TASK OBJECTIVE
Search the records below for "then" and copy every line it turns up in.

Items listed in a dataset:
((

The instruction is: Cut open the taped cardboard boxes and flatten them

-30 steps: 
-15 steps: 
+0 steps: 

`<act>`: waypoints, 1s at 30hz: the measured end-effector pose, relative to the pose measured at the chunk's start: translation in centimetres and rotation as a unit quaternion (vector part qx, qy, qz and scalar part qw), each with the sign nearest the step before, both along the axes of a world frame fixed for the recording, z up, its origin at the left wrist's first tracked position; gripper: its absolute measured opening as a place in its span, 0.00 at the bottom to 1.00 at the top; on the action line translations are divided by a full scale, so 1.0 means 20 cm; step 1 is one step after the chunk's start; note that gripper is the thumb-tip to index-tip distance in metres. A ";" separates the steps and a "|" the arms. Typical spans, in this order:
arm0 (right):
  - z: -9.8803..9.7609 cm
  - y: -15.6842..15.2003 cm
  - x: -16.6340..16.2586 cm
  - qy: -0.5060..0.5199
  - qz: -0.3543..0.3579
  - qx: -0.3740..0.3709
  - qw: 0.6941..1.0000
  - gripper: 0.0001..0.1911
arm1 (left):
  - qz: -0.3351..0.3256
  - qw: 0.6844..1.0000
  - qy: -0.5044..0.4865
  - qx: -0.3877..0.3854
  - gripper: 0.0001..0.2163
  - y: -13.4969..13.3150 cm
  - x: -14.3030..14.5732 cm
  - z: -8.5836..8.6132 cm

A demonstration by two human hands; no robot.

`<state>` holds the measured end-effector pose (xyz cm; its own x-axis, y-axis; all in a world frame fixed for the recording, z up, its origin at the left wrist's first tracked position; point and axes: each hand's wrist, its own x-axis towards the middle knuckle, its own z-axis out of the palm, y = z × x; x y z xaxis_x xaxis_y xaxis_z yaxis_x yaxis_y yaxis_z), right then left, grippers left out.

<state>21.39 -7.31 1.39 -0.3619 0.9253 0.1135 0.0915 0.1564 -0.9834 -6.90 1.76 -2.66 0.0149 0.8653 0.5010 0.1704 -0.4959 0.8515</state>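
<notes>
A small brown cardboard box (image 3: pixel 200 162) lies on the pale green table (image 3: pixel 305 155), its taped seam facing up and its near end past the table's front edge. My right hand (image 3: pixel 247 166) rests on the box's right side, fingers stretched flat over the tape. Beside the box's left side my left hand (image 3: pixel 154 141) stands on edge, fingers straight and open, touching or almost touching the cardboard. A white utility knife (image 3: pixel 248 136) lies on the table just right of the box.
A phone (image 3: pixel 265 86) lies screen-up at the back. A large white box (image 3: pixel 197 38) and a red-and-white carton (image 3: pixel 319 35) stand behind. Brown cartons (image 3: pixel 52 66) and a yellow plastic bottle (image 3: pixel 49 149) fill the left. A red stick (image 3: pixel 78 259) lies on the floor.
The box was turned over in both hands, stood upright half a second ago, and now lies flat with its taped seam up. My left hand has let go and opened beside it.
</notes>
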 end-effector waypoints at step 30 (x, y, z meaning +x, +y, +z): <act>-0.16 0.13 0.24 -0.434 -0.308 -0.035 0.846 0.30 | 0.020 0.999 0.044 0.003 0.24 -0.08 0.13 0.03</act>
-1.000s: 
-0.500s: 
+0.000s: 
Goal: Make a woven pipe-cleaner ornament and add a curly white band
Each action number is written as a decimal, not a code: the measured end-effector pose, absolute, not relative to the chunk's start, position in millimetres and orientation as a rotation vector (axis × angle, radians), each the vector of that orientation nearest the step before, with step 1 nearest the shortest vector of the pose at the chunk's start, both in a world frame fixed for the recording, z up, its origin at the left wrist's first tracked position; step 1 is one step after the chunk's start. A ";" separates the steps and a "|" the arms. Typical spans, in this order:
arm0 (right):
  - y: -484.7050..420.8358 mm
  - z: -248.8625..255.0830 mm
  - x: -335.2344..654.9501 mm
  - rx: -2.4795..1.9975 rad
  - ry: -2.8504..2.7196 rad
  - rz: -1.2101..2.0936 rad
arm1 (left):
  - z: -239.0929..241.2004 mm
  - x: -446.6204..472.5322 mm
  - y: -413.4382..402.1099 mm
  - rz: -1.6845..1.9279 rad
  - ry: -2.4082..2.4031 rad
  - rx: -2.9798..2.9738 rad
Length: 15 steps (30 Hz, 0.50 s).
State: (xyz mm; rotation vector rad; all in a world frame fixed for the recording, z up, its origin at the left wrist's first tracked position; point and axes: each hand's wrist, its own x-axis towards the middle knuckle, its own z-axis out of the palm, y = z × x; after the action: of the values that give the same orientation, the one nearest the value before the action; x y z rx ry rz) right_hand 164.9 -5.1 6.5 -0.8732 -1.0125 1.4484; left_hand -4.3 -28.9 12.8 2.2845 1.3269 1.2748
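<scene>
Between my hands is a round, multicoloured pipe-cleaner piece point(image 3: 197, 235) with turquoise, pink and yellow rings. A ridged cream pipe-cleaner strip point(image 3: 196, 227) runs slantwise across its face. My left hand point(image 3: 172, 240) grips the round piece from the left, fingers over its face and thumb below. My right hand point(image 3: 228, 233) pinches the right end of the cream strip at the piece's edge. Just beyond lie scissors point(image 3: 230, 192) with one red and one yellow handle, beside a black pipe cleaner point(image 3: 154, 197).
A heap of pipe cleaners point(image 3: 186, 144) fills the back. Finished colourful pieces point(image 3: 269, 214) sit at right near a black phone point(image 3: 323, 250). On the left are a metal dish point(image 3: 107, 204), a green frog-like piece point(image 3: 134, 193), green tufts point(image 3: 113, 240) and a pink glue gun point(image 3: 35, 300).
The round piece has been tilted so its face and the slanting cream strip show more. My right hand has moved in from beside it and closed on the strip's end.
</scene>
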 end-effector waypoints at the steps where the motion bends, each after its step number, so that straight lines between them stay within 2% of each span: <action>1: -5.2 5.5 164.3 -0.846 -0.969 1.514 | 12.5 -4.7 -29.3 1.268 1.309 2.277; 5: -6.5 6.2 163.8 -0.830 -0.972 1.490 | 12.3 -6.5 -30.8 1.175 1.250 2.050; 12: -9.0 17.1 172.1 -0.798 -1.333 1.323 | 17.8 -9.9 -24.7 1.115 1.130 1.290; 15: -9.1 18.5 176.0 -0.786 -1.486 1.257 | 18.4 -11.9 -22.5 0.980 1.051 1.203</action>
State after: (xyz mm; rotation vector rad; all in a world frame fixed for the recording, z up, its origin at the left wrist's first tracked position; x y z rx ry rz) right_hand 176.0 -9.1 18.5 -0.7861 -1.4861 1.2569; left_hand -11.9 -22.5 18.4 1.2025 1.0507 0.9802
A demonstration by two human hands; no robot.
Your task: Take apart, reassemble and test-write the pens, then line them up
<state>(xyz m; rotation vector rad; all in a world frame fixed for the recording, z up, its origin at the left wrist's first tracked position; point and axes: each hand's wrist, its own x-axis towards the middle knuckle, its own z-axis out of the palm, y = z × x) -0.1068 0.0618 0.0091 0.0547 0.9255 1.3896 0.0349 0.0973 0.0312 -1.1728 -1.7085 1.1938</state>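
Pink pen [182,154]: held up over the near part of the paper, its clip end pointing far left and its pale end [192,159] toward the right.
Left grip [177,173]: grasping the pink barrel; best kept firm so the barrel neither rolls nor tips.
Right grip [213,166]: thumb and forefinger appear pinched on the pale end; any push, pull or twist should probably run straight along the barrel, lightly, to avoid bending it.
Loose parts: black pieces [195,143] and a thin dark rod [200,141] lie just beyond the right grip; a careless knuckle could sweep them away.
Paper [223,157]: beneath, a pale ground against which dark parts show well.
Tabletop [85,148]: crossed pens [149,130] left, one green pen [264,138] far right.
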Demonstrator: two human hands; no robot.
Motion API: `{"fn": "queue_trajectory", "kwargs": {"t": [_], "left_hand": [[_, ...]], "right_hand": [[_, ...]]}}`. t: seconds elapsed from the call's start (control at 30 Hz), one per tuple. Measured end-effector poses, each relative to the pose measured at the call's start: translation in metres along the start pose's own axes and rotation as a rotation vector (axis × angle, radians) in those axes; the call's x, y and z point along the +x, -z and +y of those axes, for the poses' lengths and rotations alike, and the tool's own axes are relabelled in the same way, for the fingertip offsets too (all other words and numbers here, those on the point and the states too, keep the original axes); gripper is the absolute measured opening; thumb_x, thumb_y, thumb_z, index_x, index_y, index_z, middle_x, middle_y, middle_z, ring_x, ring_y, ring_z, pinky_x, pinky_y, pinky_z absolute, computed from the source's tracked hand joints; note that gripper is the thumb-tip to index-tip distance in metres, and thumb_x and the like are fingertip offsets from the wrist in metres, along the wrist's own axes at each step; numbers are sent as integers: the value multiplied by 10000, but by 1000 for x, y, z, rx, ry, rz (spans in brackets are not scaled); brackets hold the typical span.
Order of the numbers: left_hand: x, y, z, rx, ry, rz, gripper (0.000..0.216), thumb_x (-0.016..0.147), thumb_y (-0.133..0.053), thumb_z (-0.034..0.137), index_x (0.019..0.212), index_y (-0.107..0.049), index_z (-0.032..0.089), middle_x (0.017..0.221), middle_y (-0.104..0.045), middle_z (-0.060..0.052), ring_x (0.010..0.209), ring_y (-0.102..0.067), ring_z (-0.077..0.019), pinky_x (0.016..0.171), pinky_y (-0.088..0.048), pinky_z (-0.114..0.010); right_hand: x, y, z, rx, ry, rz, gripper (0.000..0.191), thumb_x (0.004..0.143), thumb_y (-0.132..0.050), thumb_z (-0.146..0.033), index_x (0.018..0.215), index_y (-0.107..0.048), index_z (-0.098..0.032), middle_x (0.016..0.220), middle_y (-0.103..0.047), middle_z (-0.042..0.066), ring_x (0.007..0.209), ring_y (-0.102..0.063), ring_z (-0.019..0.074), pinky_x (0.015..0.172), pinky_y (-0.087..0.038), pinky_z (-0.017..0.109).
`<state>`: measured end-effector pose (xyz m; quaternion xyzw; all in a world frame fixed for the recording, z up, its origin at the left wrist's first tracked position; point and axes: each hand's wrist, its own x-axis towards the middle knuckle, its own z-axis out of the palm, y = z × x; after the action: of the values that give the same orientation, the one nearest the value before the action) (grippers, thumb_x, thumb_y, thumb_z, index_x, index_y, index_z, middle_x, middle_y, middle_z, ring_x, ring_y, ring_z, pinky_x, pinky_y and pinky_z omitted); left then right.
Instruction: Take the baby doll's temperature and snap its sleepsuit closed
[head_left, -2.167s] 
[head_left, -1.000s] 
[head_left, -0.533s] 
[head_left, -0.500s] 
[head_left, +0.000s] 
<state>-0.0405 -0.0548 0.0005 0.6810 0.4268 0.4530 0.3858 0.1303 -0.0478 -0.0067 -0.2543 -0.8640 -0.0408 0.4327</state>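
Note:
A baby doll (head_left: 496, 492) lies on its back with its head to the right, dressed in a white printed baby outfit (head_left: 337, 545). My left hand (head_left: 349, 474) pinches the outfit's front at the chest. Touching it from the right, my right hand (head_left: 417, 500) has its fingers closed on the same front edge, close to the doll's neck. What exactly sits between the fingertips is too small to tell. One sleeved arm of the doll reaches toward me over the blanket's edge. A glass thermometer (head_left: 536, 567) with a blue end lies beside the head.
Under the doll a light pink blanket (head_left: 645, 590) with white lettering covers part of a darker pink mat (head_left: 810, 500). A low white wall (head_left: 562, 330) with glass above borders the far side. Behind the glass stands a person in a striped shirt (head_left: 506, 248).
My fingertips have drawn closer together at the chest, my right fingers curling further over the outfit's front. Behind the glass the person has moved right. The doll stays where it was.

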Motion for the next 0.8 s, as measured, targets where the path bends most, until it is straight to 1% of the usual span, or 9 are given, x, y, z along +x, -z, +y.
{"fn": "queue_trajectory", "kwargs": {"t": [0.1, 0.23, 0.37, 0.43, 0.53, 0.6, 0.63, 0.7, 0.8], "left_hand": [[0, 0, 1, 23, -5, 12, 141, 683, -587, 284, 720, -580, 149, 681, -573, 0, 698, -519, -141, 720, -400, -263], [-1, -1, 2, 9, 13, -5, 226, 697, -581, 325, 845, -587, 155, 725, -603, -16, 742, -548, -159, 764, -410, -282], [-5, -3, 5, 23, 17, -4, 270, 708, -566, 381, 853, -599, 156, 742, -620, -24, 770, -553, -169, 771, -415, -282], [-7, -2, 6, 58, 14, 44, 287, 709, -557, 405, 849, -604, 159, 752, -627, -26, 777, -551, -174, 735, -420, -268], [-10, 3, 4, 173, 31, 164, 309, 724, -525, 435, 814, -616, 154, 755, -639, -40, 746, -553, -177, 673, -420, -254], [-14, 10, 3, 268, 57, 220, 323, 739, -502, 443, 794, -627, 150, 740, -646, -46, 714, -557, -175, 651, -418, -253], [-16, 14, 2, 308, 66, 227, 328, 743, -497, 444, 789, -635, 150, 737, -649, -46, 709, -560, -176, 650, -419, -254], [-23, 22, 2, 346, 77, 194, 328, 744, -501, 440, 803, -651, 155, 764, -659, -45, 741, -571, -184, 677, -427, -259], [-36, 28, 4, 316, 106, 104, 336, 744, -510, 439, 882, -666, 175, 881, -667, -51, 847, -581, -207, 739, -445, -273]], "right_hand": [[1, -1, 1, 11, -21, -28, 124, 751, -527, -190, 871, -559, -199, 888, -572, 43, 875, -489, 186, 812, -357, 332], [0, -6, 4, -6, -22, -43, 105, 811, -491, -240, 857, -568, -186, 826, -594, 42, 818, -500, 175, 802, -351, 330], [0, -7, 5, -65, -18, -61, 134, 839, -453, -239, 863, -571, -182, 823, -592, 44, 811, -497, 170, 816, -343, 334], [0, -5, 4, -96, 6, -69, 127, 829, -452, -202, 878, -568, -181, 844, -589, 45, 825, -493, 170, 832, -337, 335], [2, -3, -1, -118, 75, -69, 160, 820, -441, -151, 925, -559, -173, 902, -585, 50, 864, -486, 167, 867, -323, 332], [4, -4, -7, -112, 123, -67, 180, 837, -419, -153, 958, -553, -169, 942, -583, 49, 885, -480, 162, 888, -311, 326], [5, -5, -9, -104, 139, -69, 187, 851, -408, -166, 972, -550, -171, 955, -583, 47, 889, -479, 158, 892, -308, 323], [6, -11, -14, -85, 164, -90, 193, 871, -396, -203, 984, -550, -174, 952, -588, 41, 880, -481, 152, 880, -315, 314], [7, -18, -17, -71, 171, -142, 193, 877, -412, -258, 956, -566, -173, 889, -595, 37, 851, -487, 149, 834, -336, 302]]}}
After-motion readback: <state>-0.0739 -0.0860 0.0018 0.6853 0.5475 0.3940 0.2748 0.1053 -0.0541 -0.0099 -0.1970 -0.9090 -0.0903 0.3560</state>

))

SOLUTION TO THIS PROBLEM
`<state>` holds the measured end-effector pose (xyz cm; its own x-axis, y-axis; all in a world frame fixed for the recording, z up, its origin at the left wrist's first tracked position; point and axes: each hand's wrist, its own x-axis towards the middle knuckle, its own z-axis out of the palm, y = z × x; x y z xaxis_x xaxis_y xaxis_z yaxis_x yaxis_y yaxis_z), right then left, grippers left out.
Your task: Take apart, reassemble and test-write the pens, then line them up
`<state>`: measured end-effector pose (xyz m; quaternion xyzw; all in a world frame fixed for the recording, z up, its origin at the left wrist's first tracked position; point and axes: each hand's wrist, its own x-axis towards the middle knuckle, its own z-axis out of the palm, y = z × x; after the action: of the values that give the same orientation, the one nearest the value before the action) (grippers, thumb_x, thumb_y, thumb_z, index_x, index_y, index_z, middle_x, middle_y, middle_z, ring_x, ring_y, ring_z, pinky_x, pinky_y and pinky_z omitted); left then right.

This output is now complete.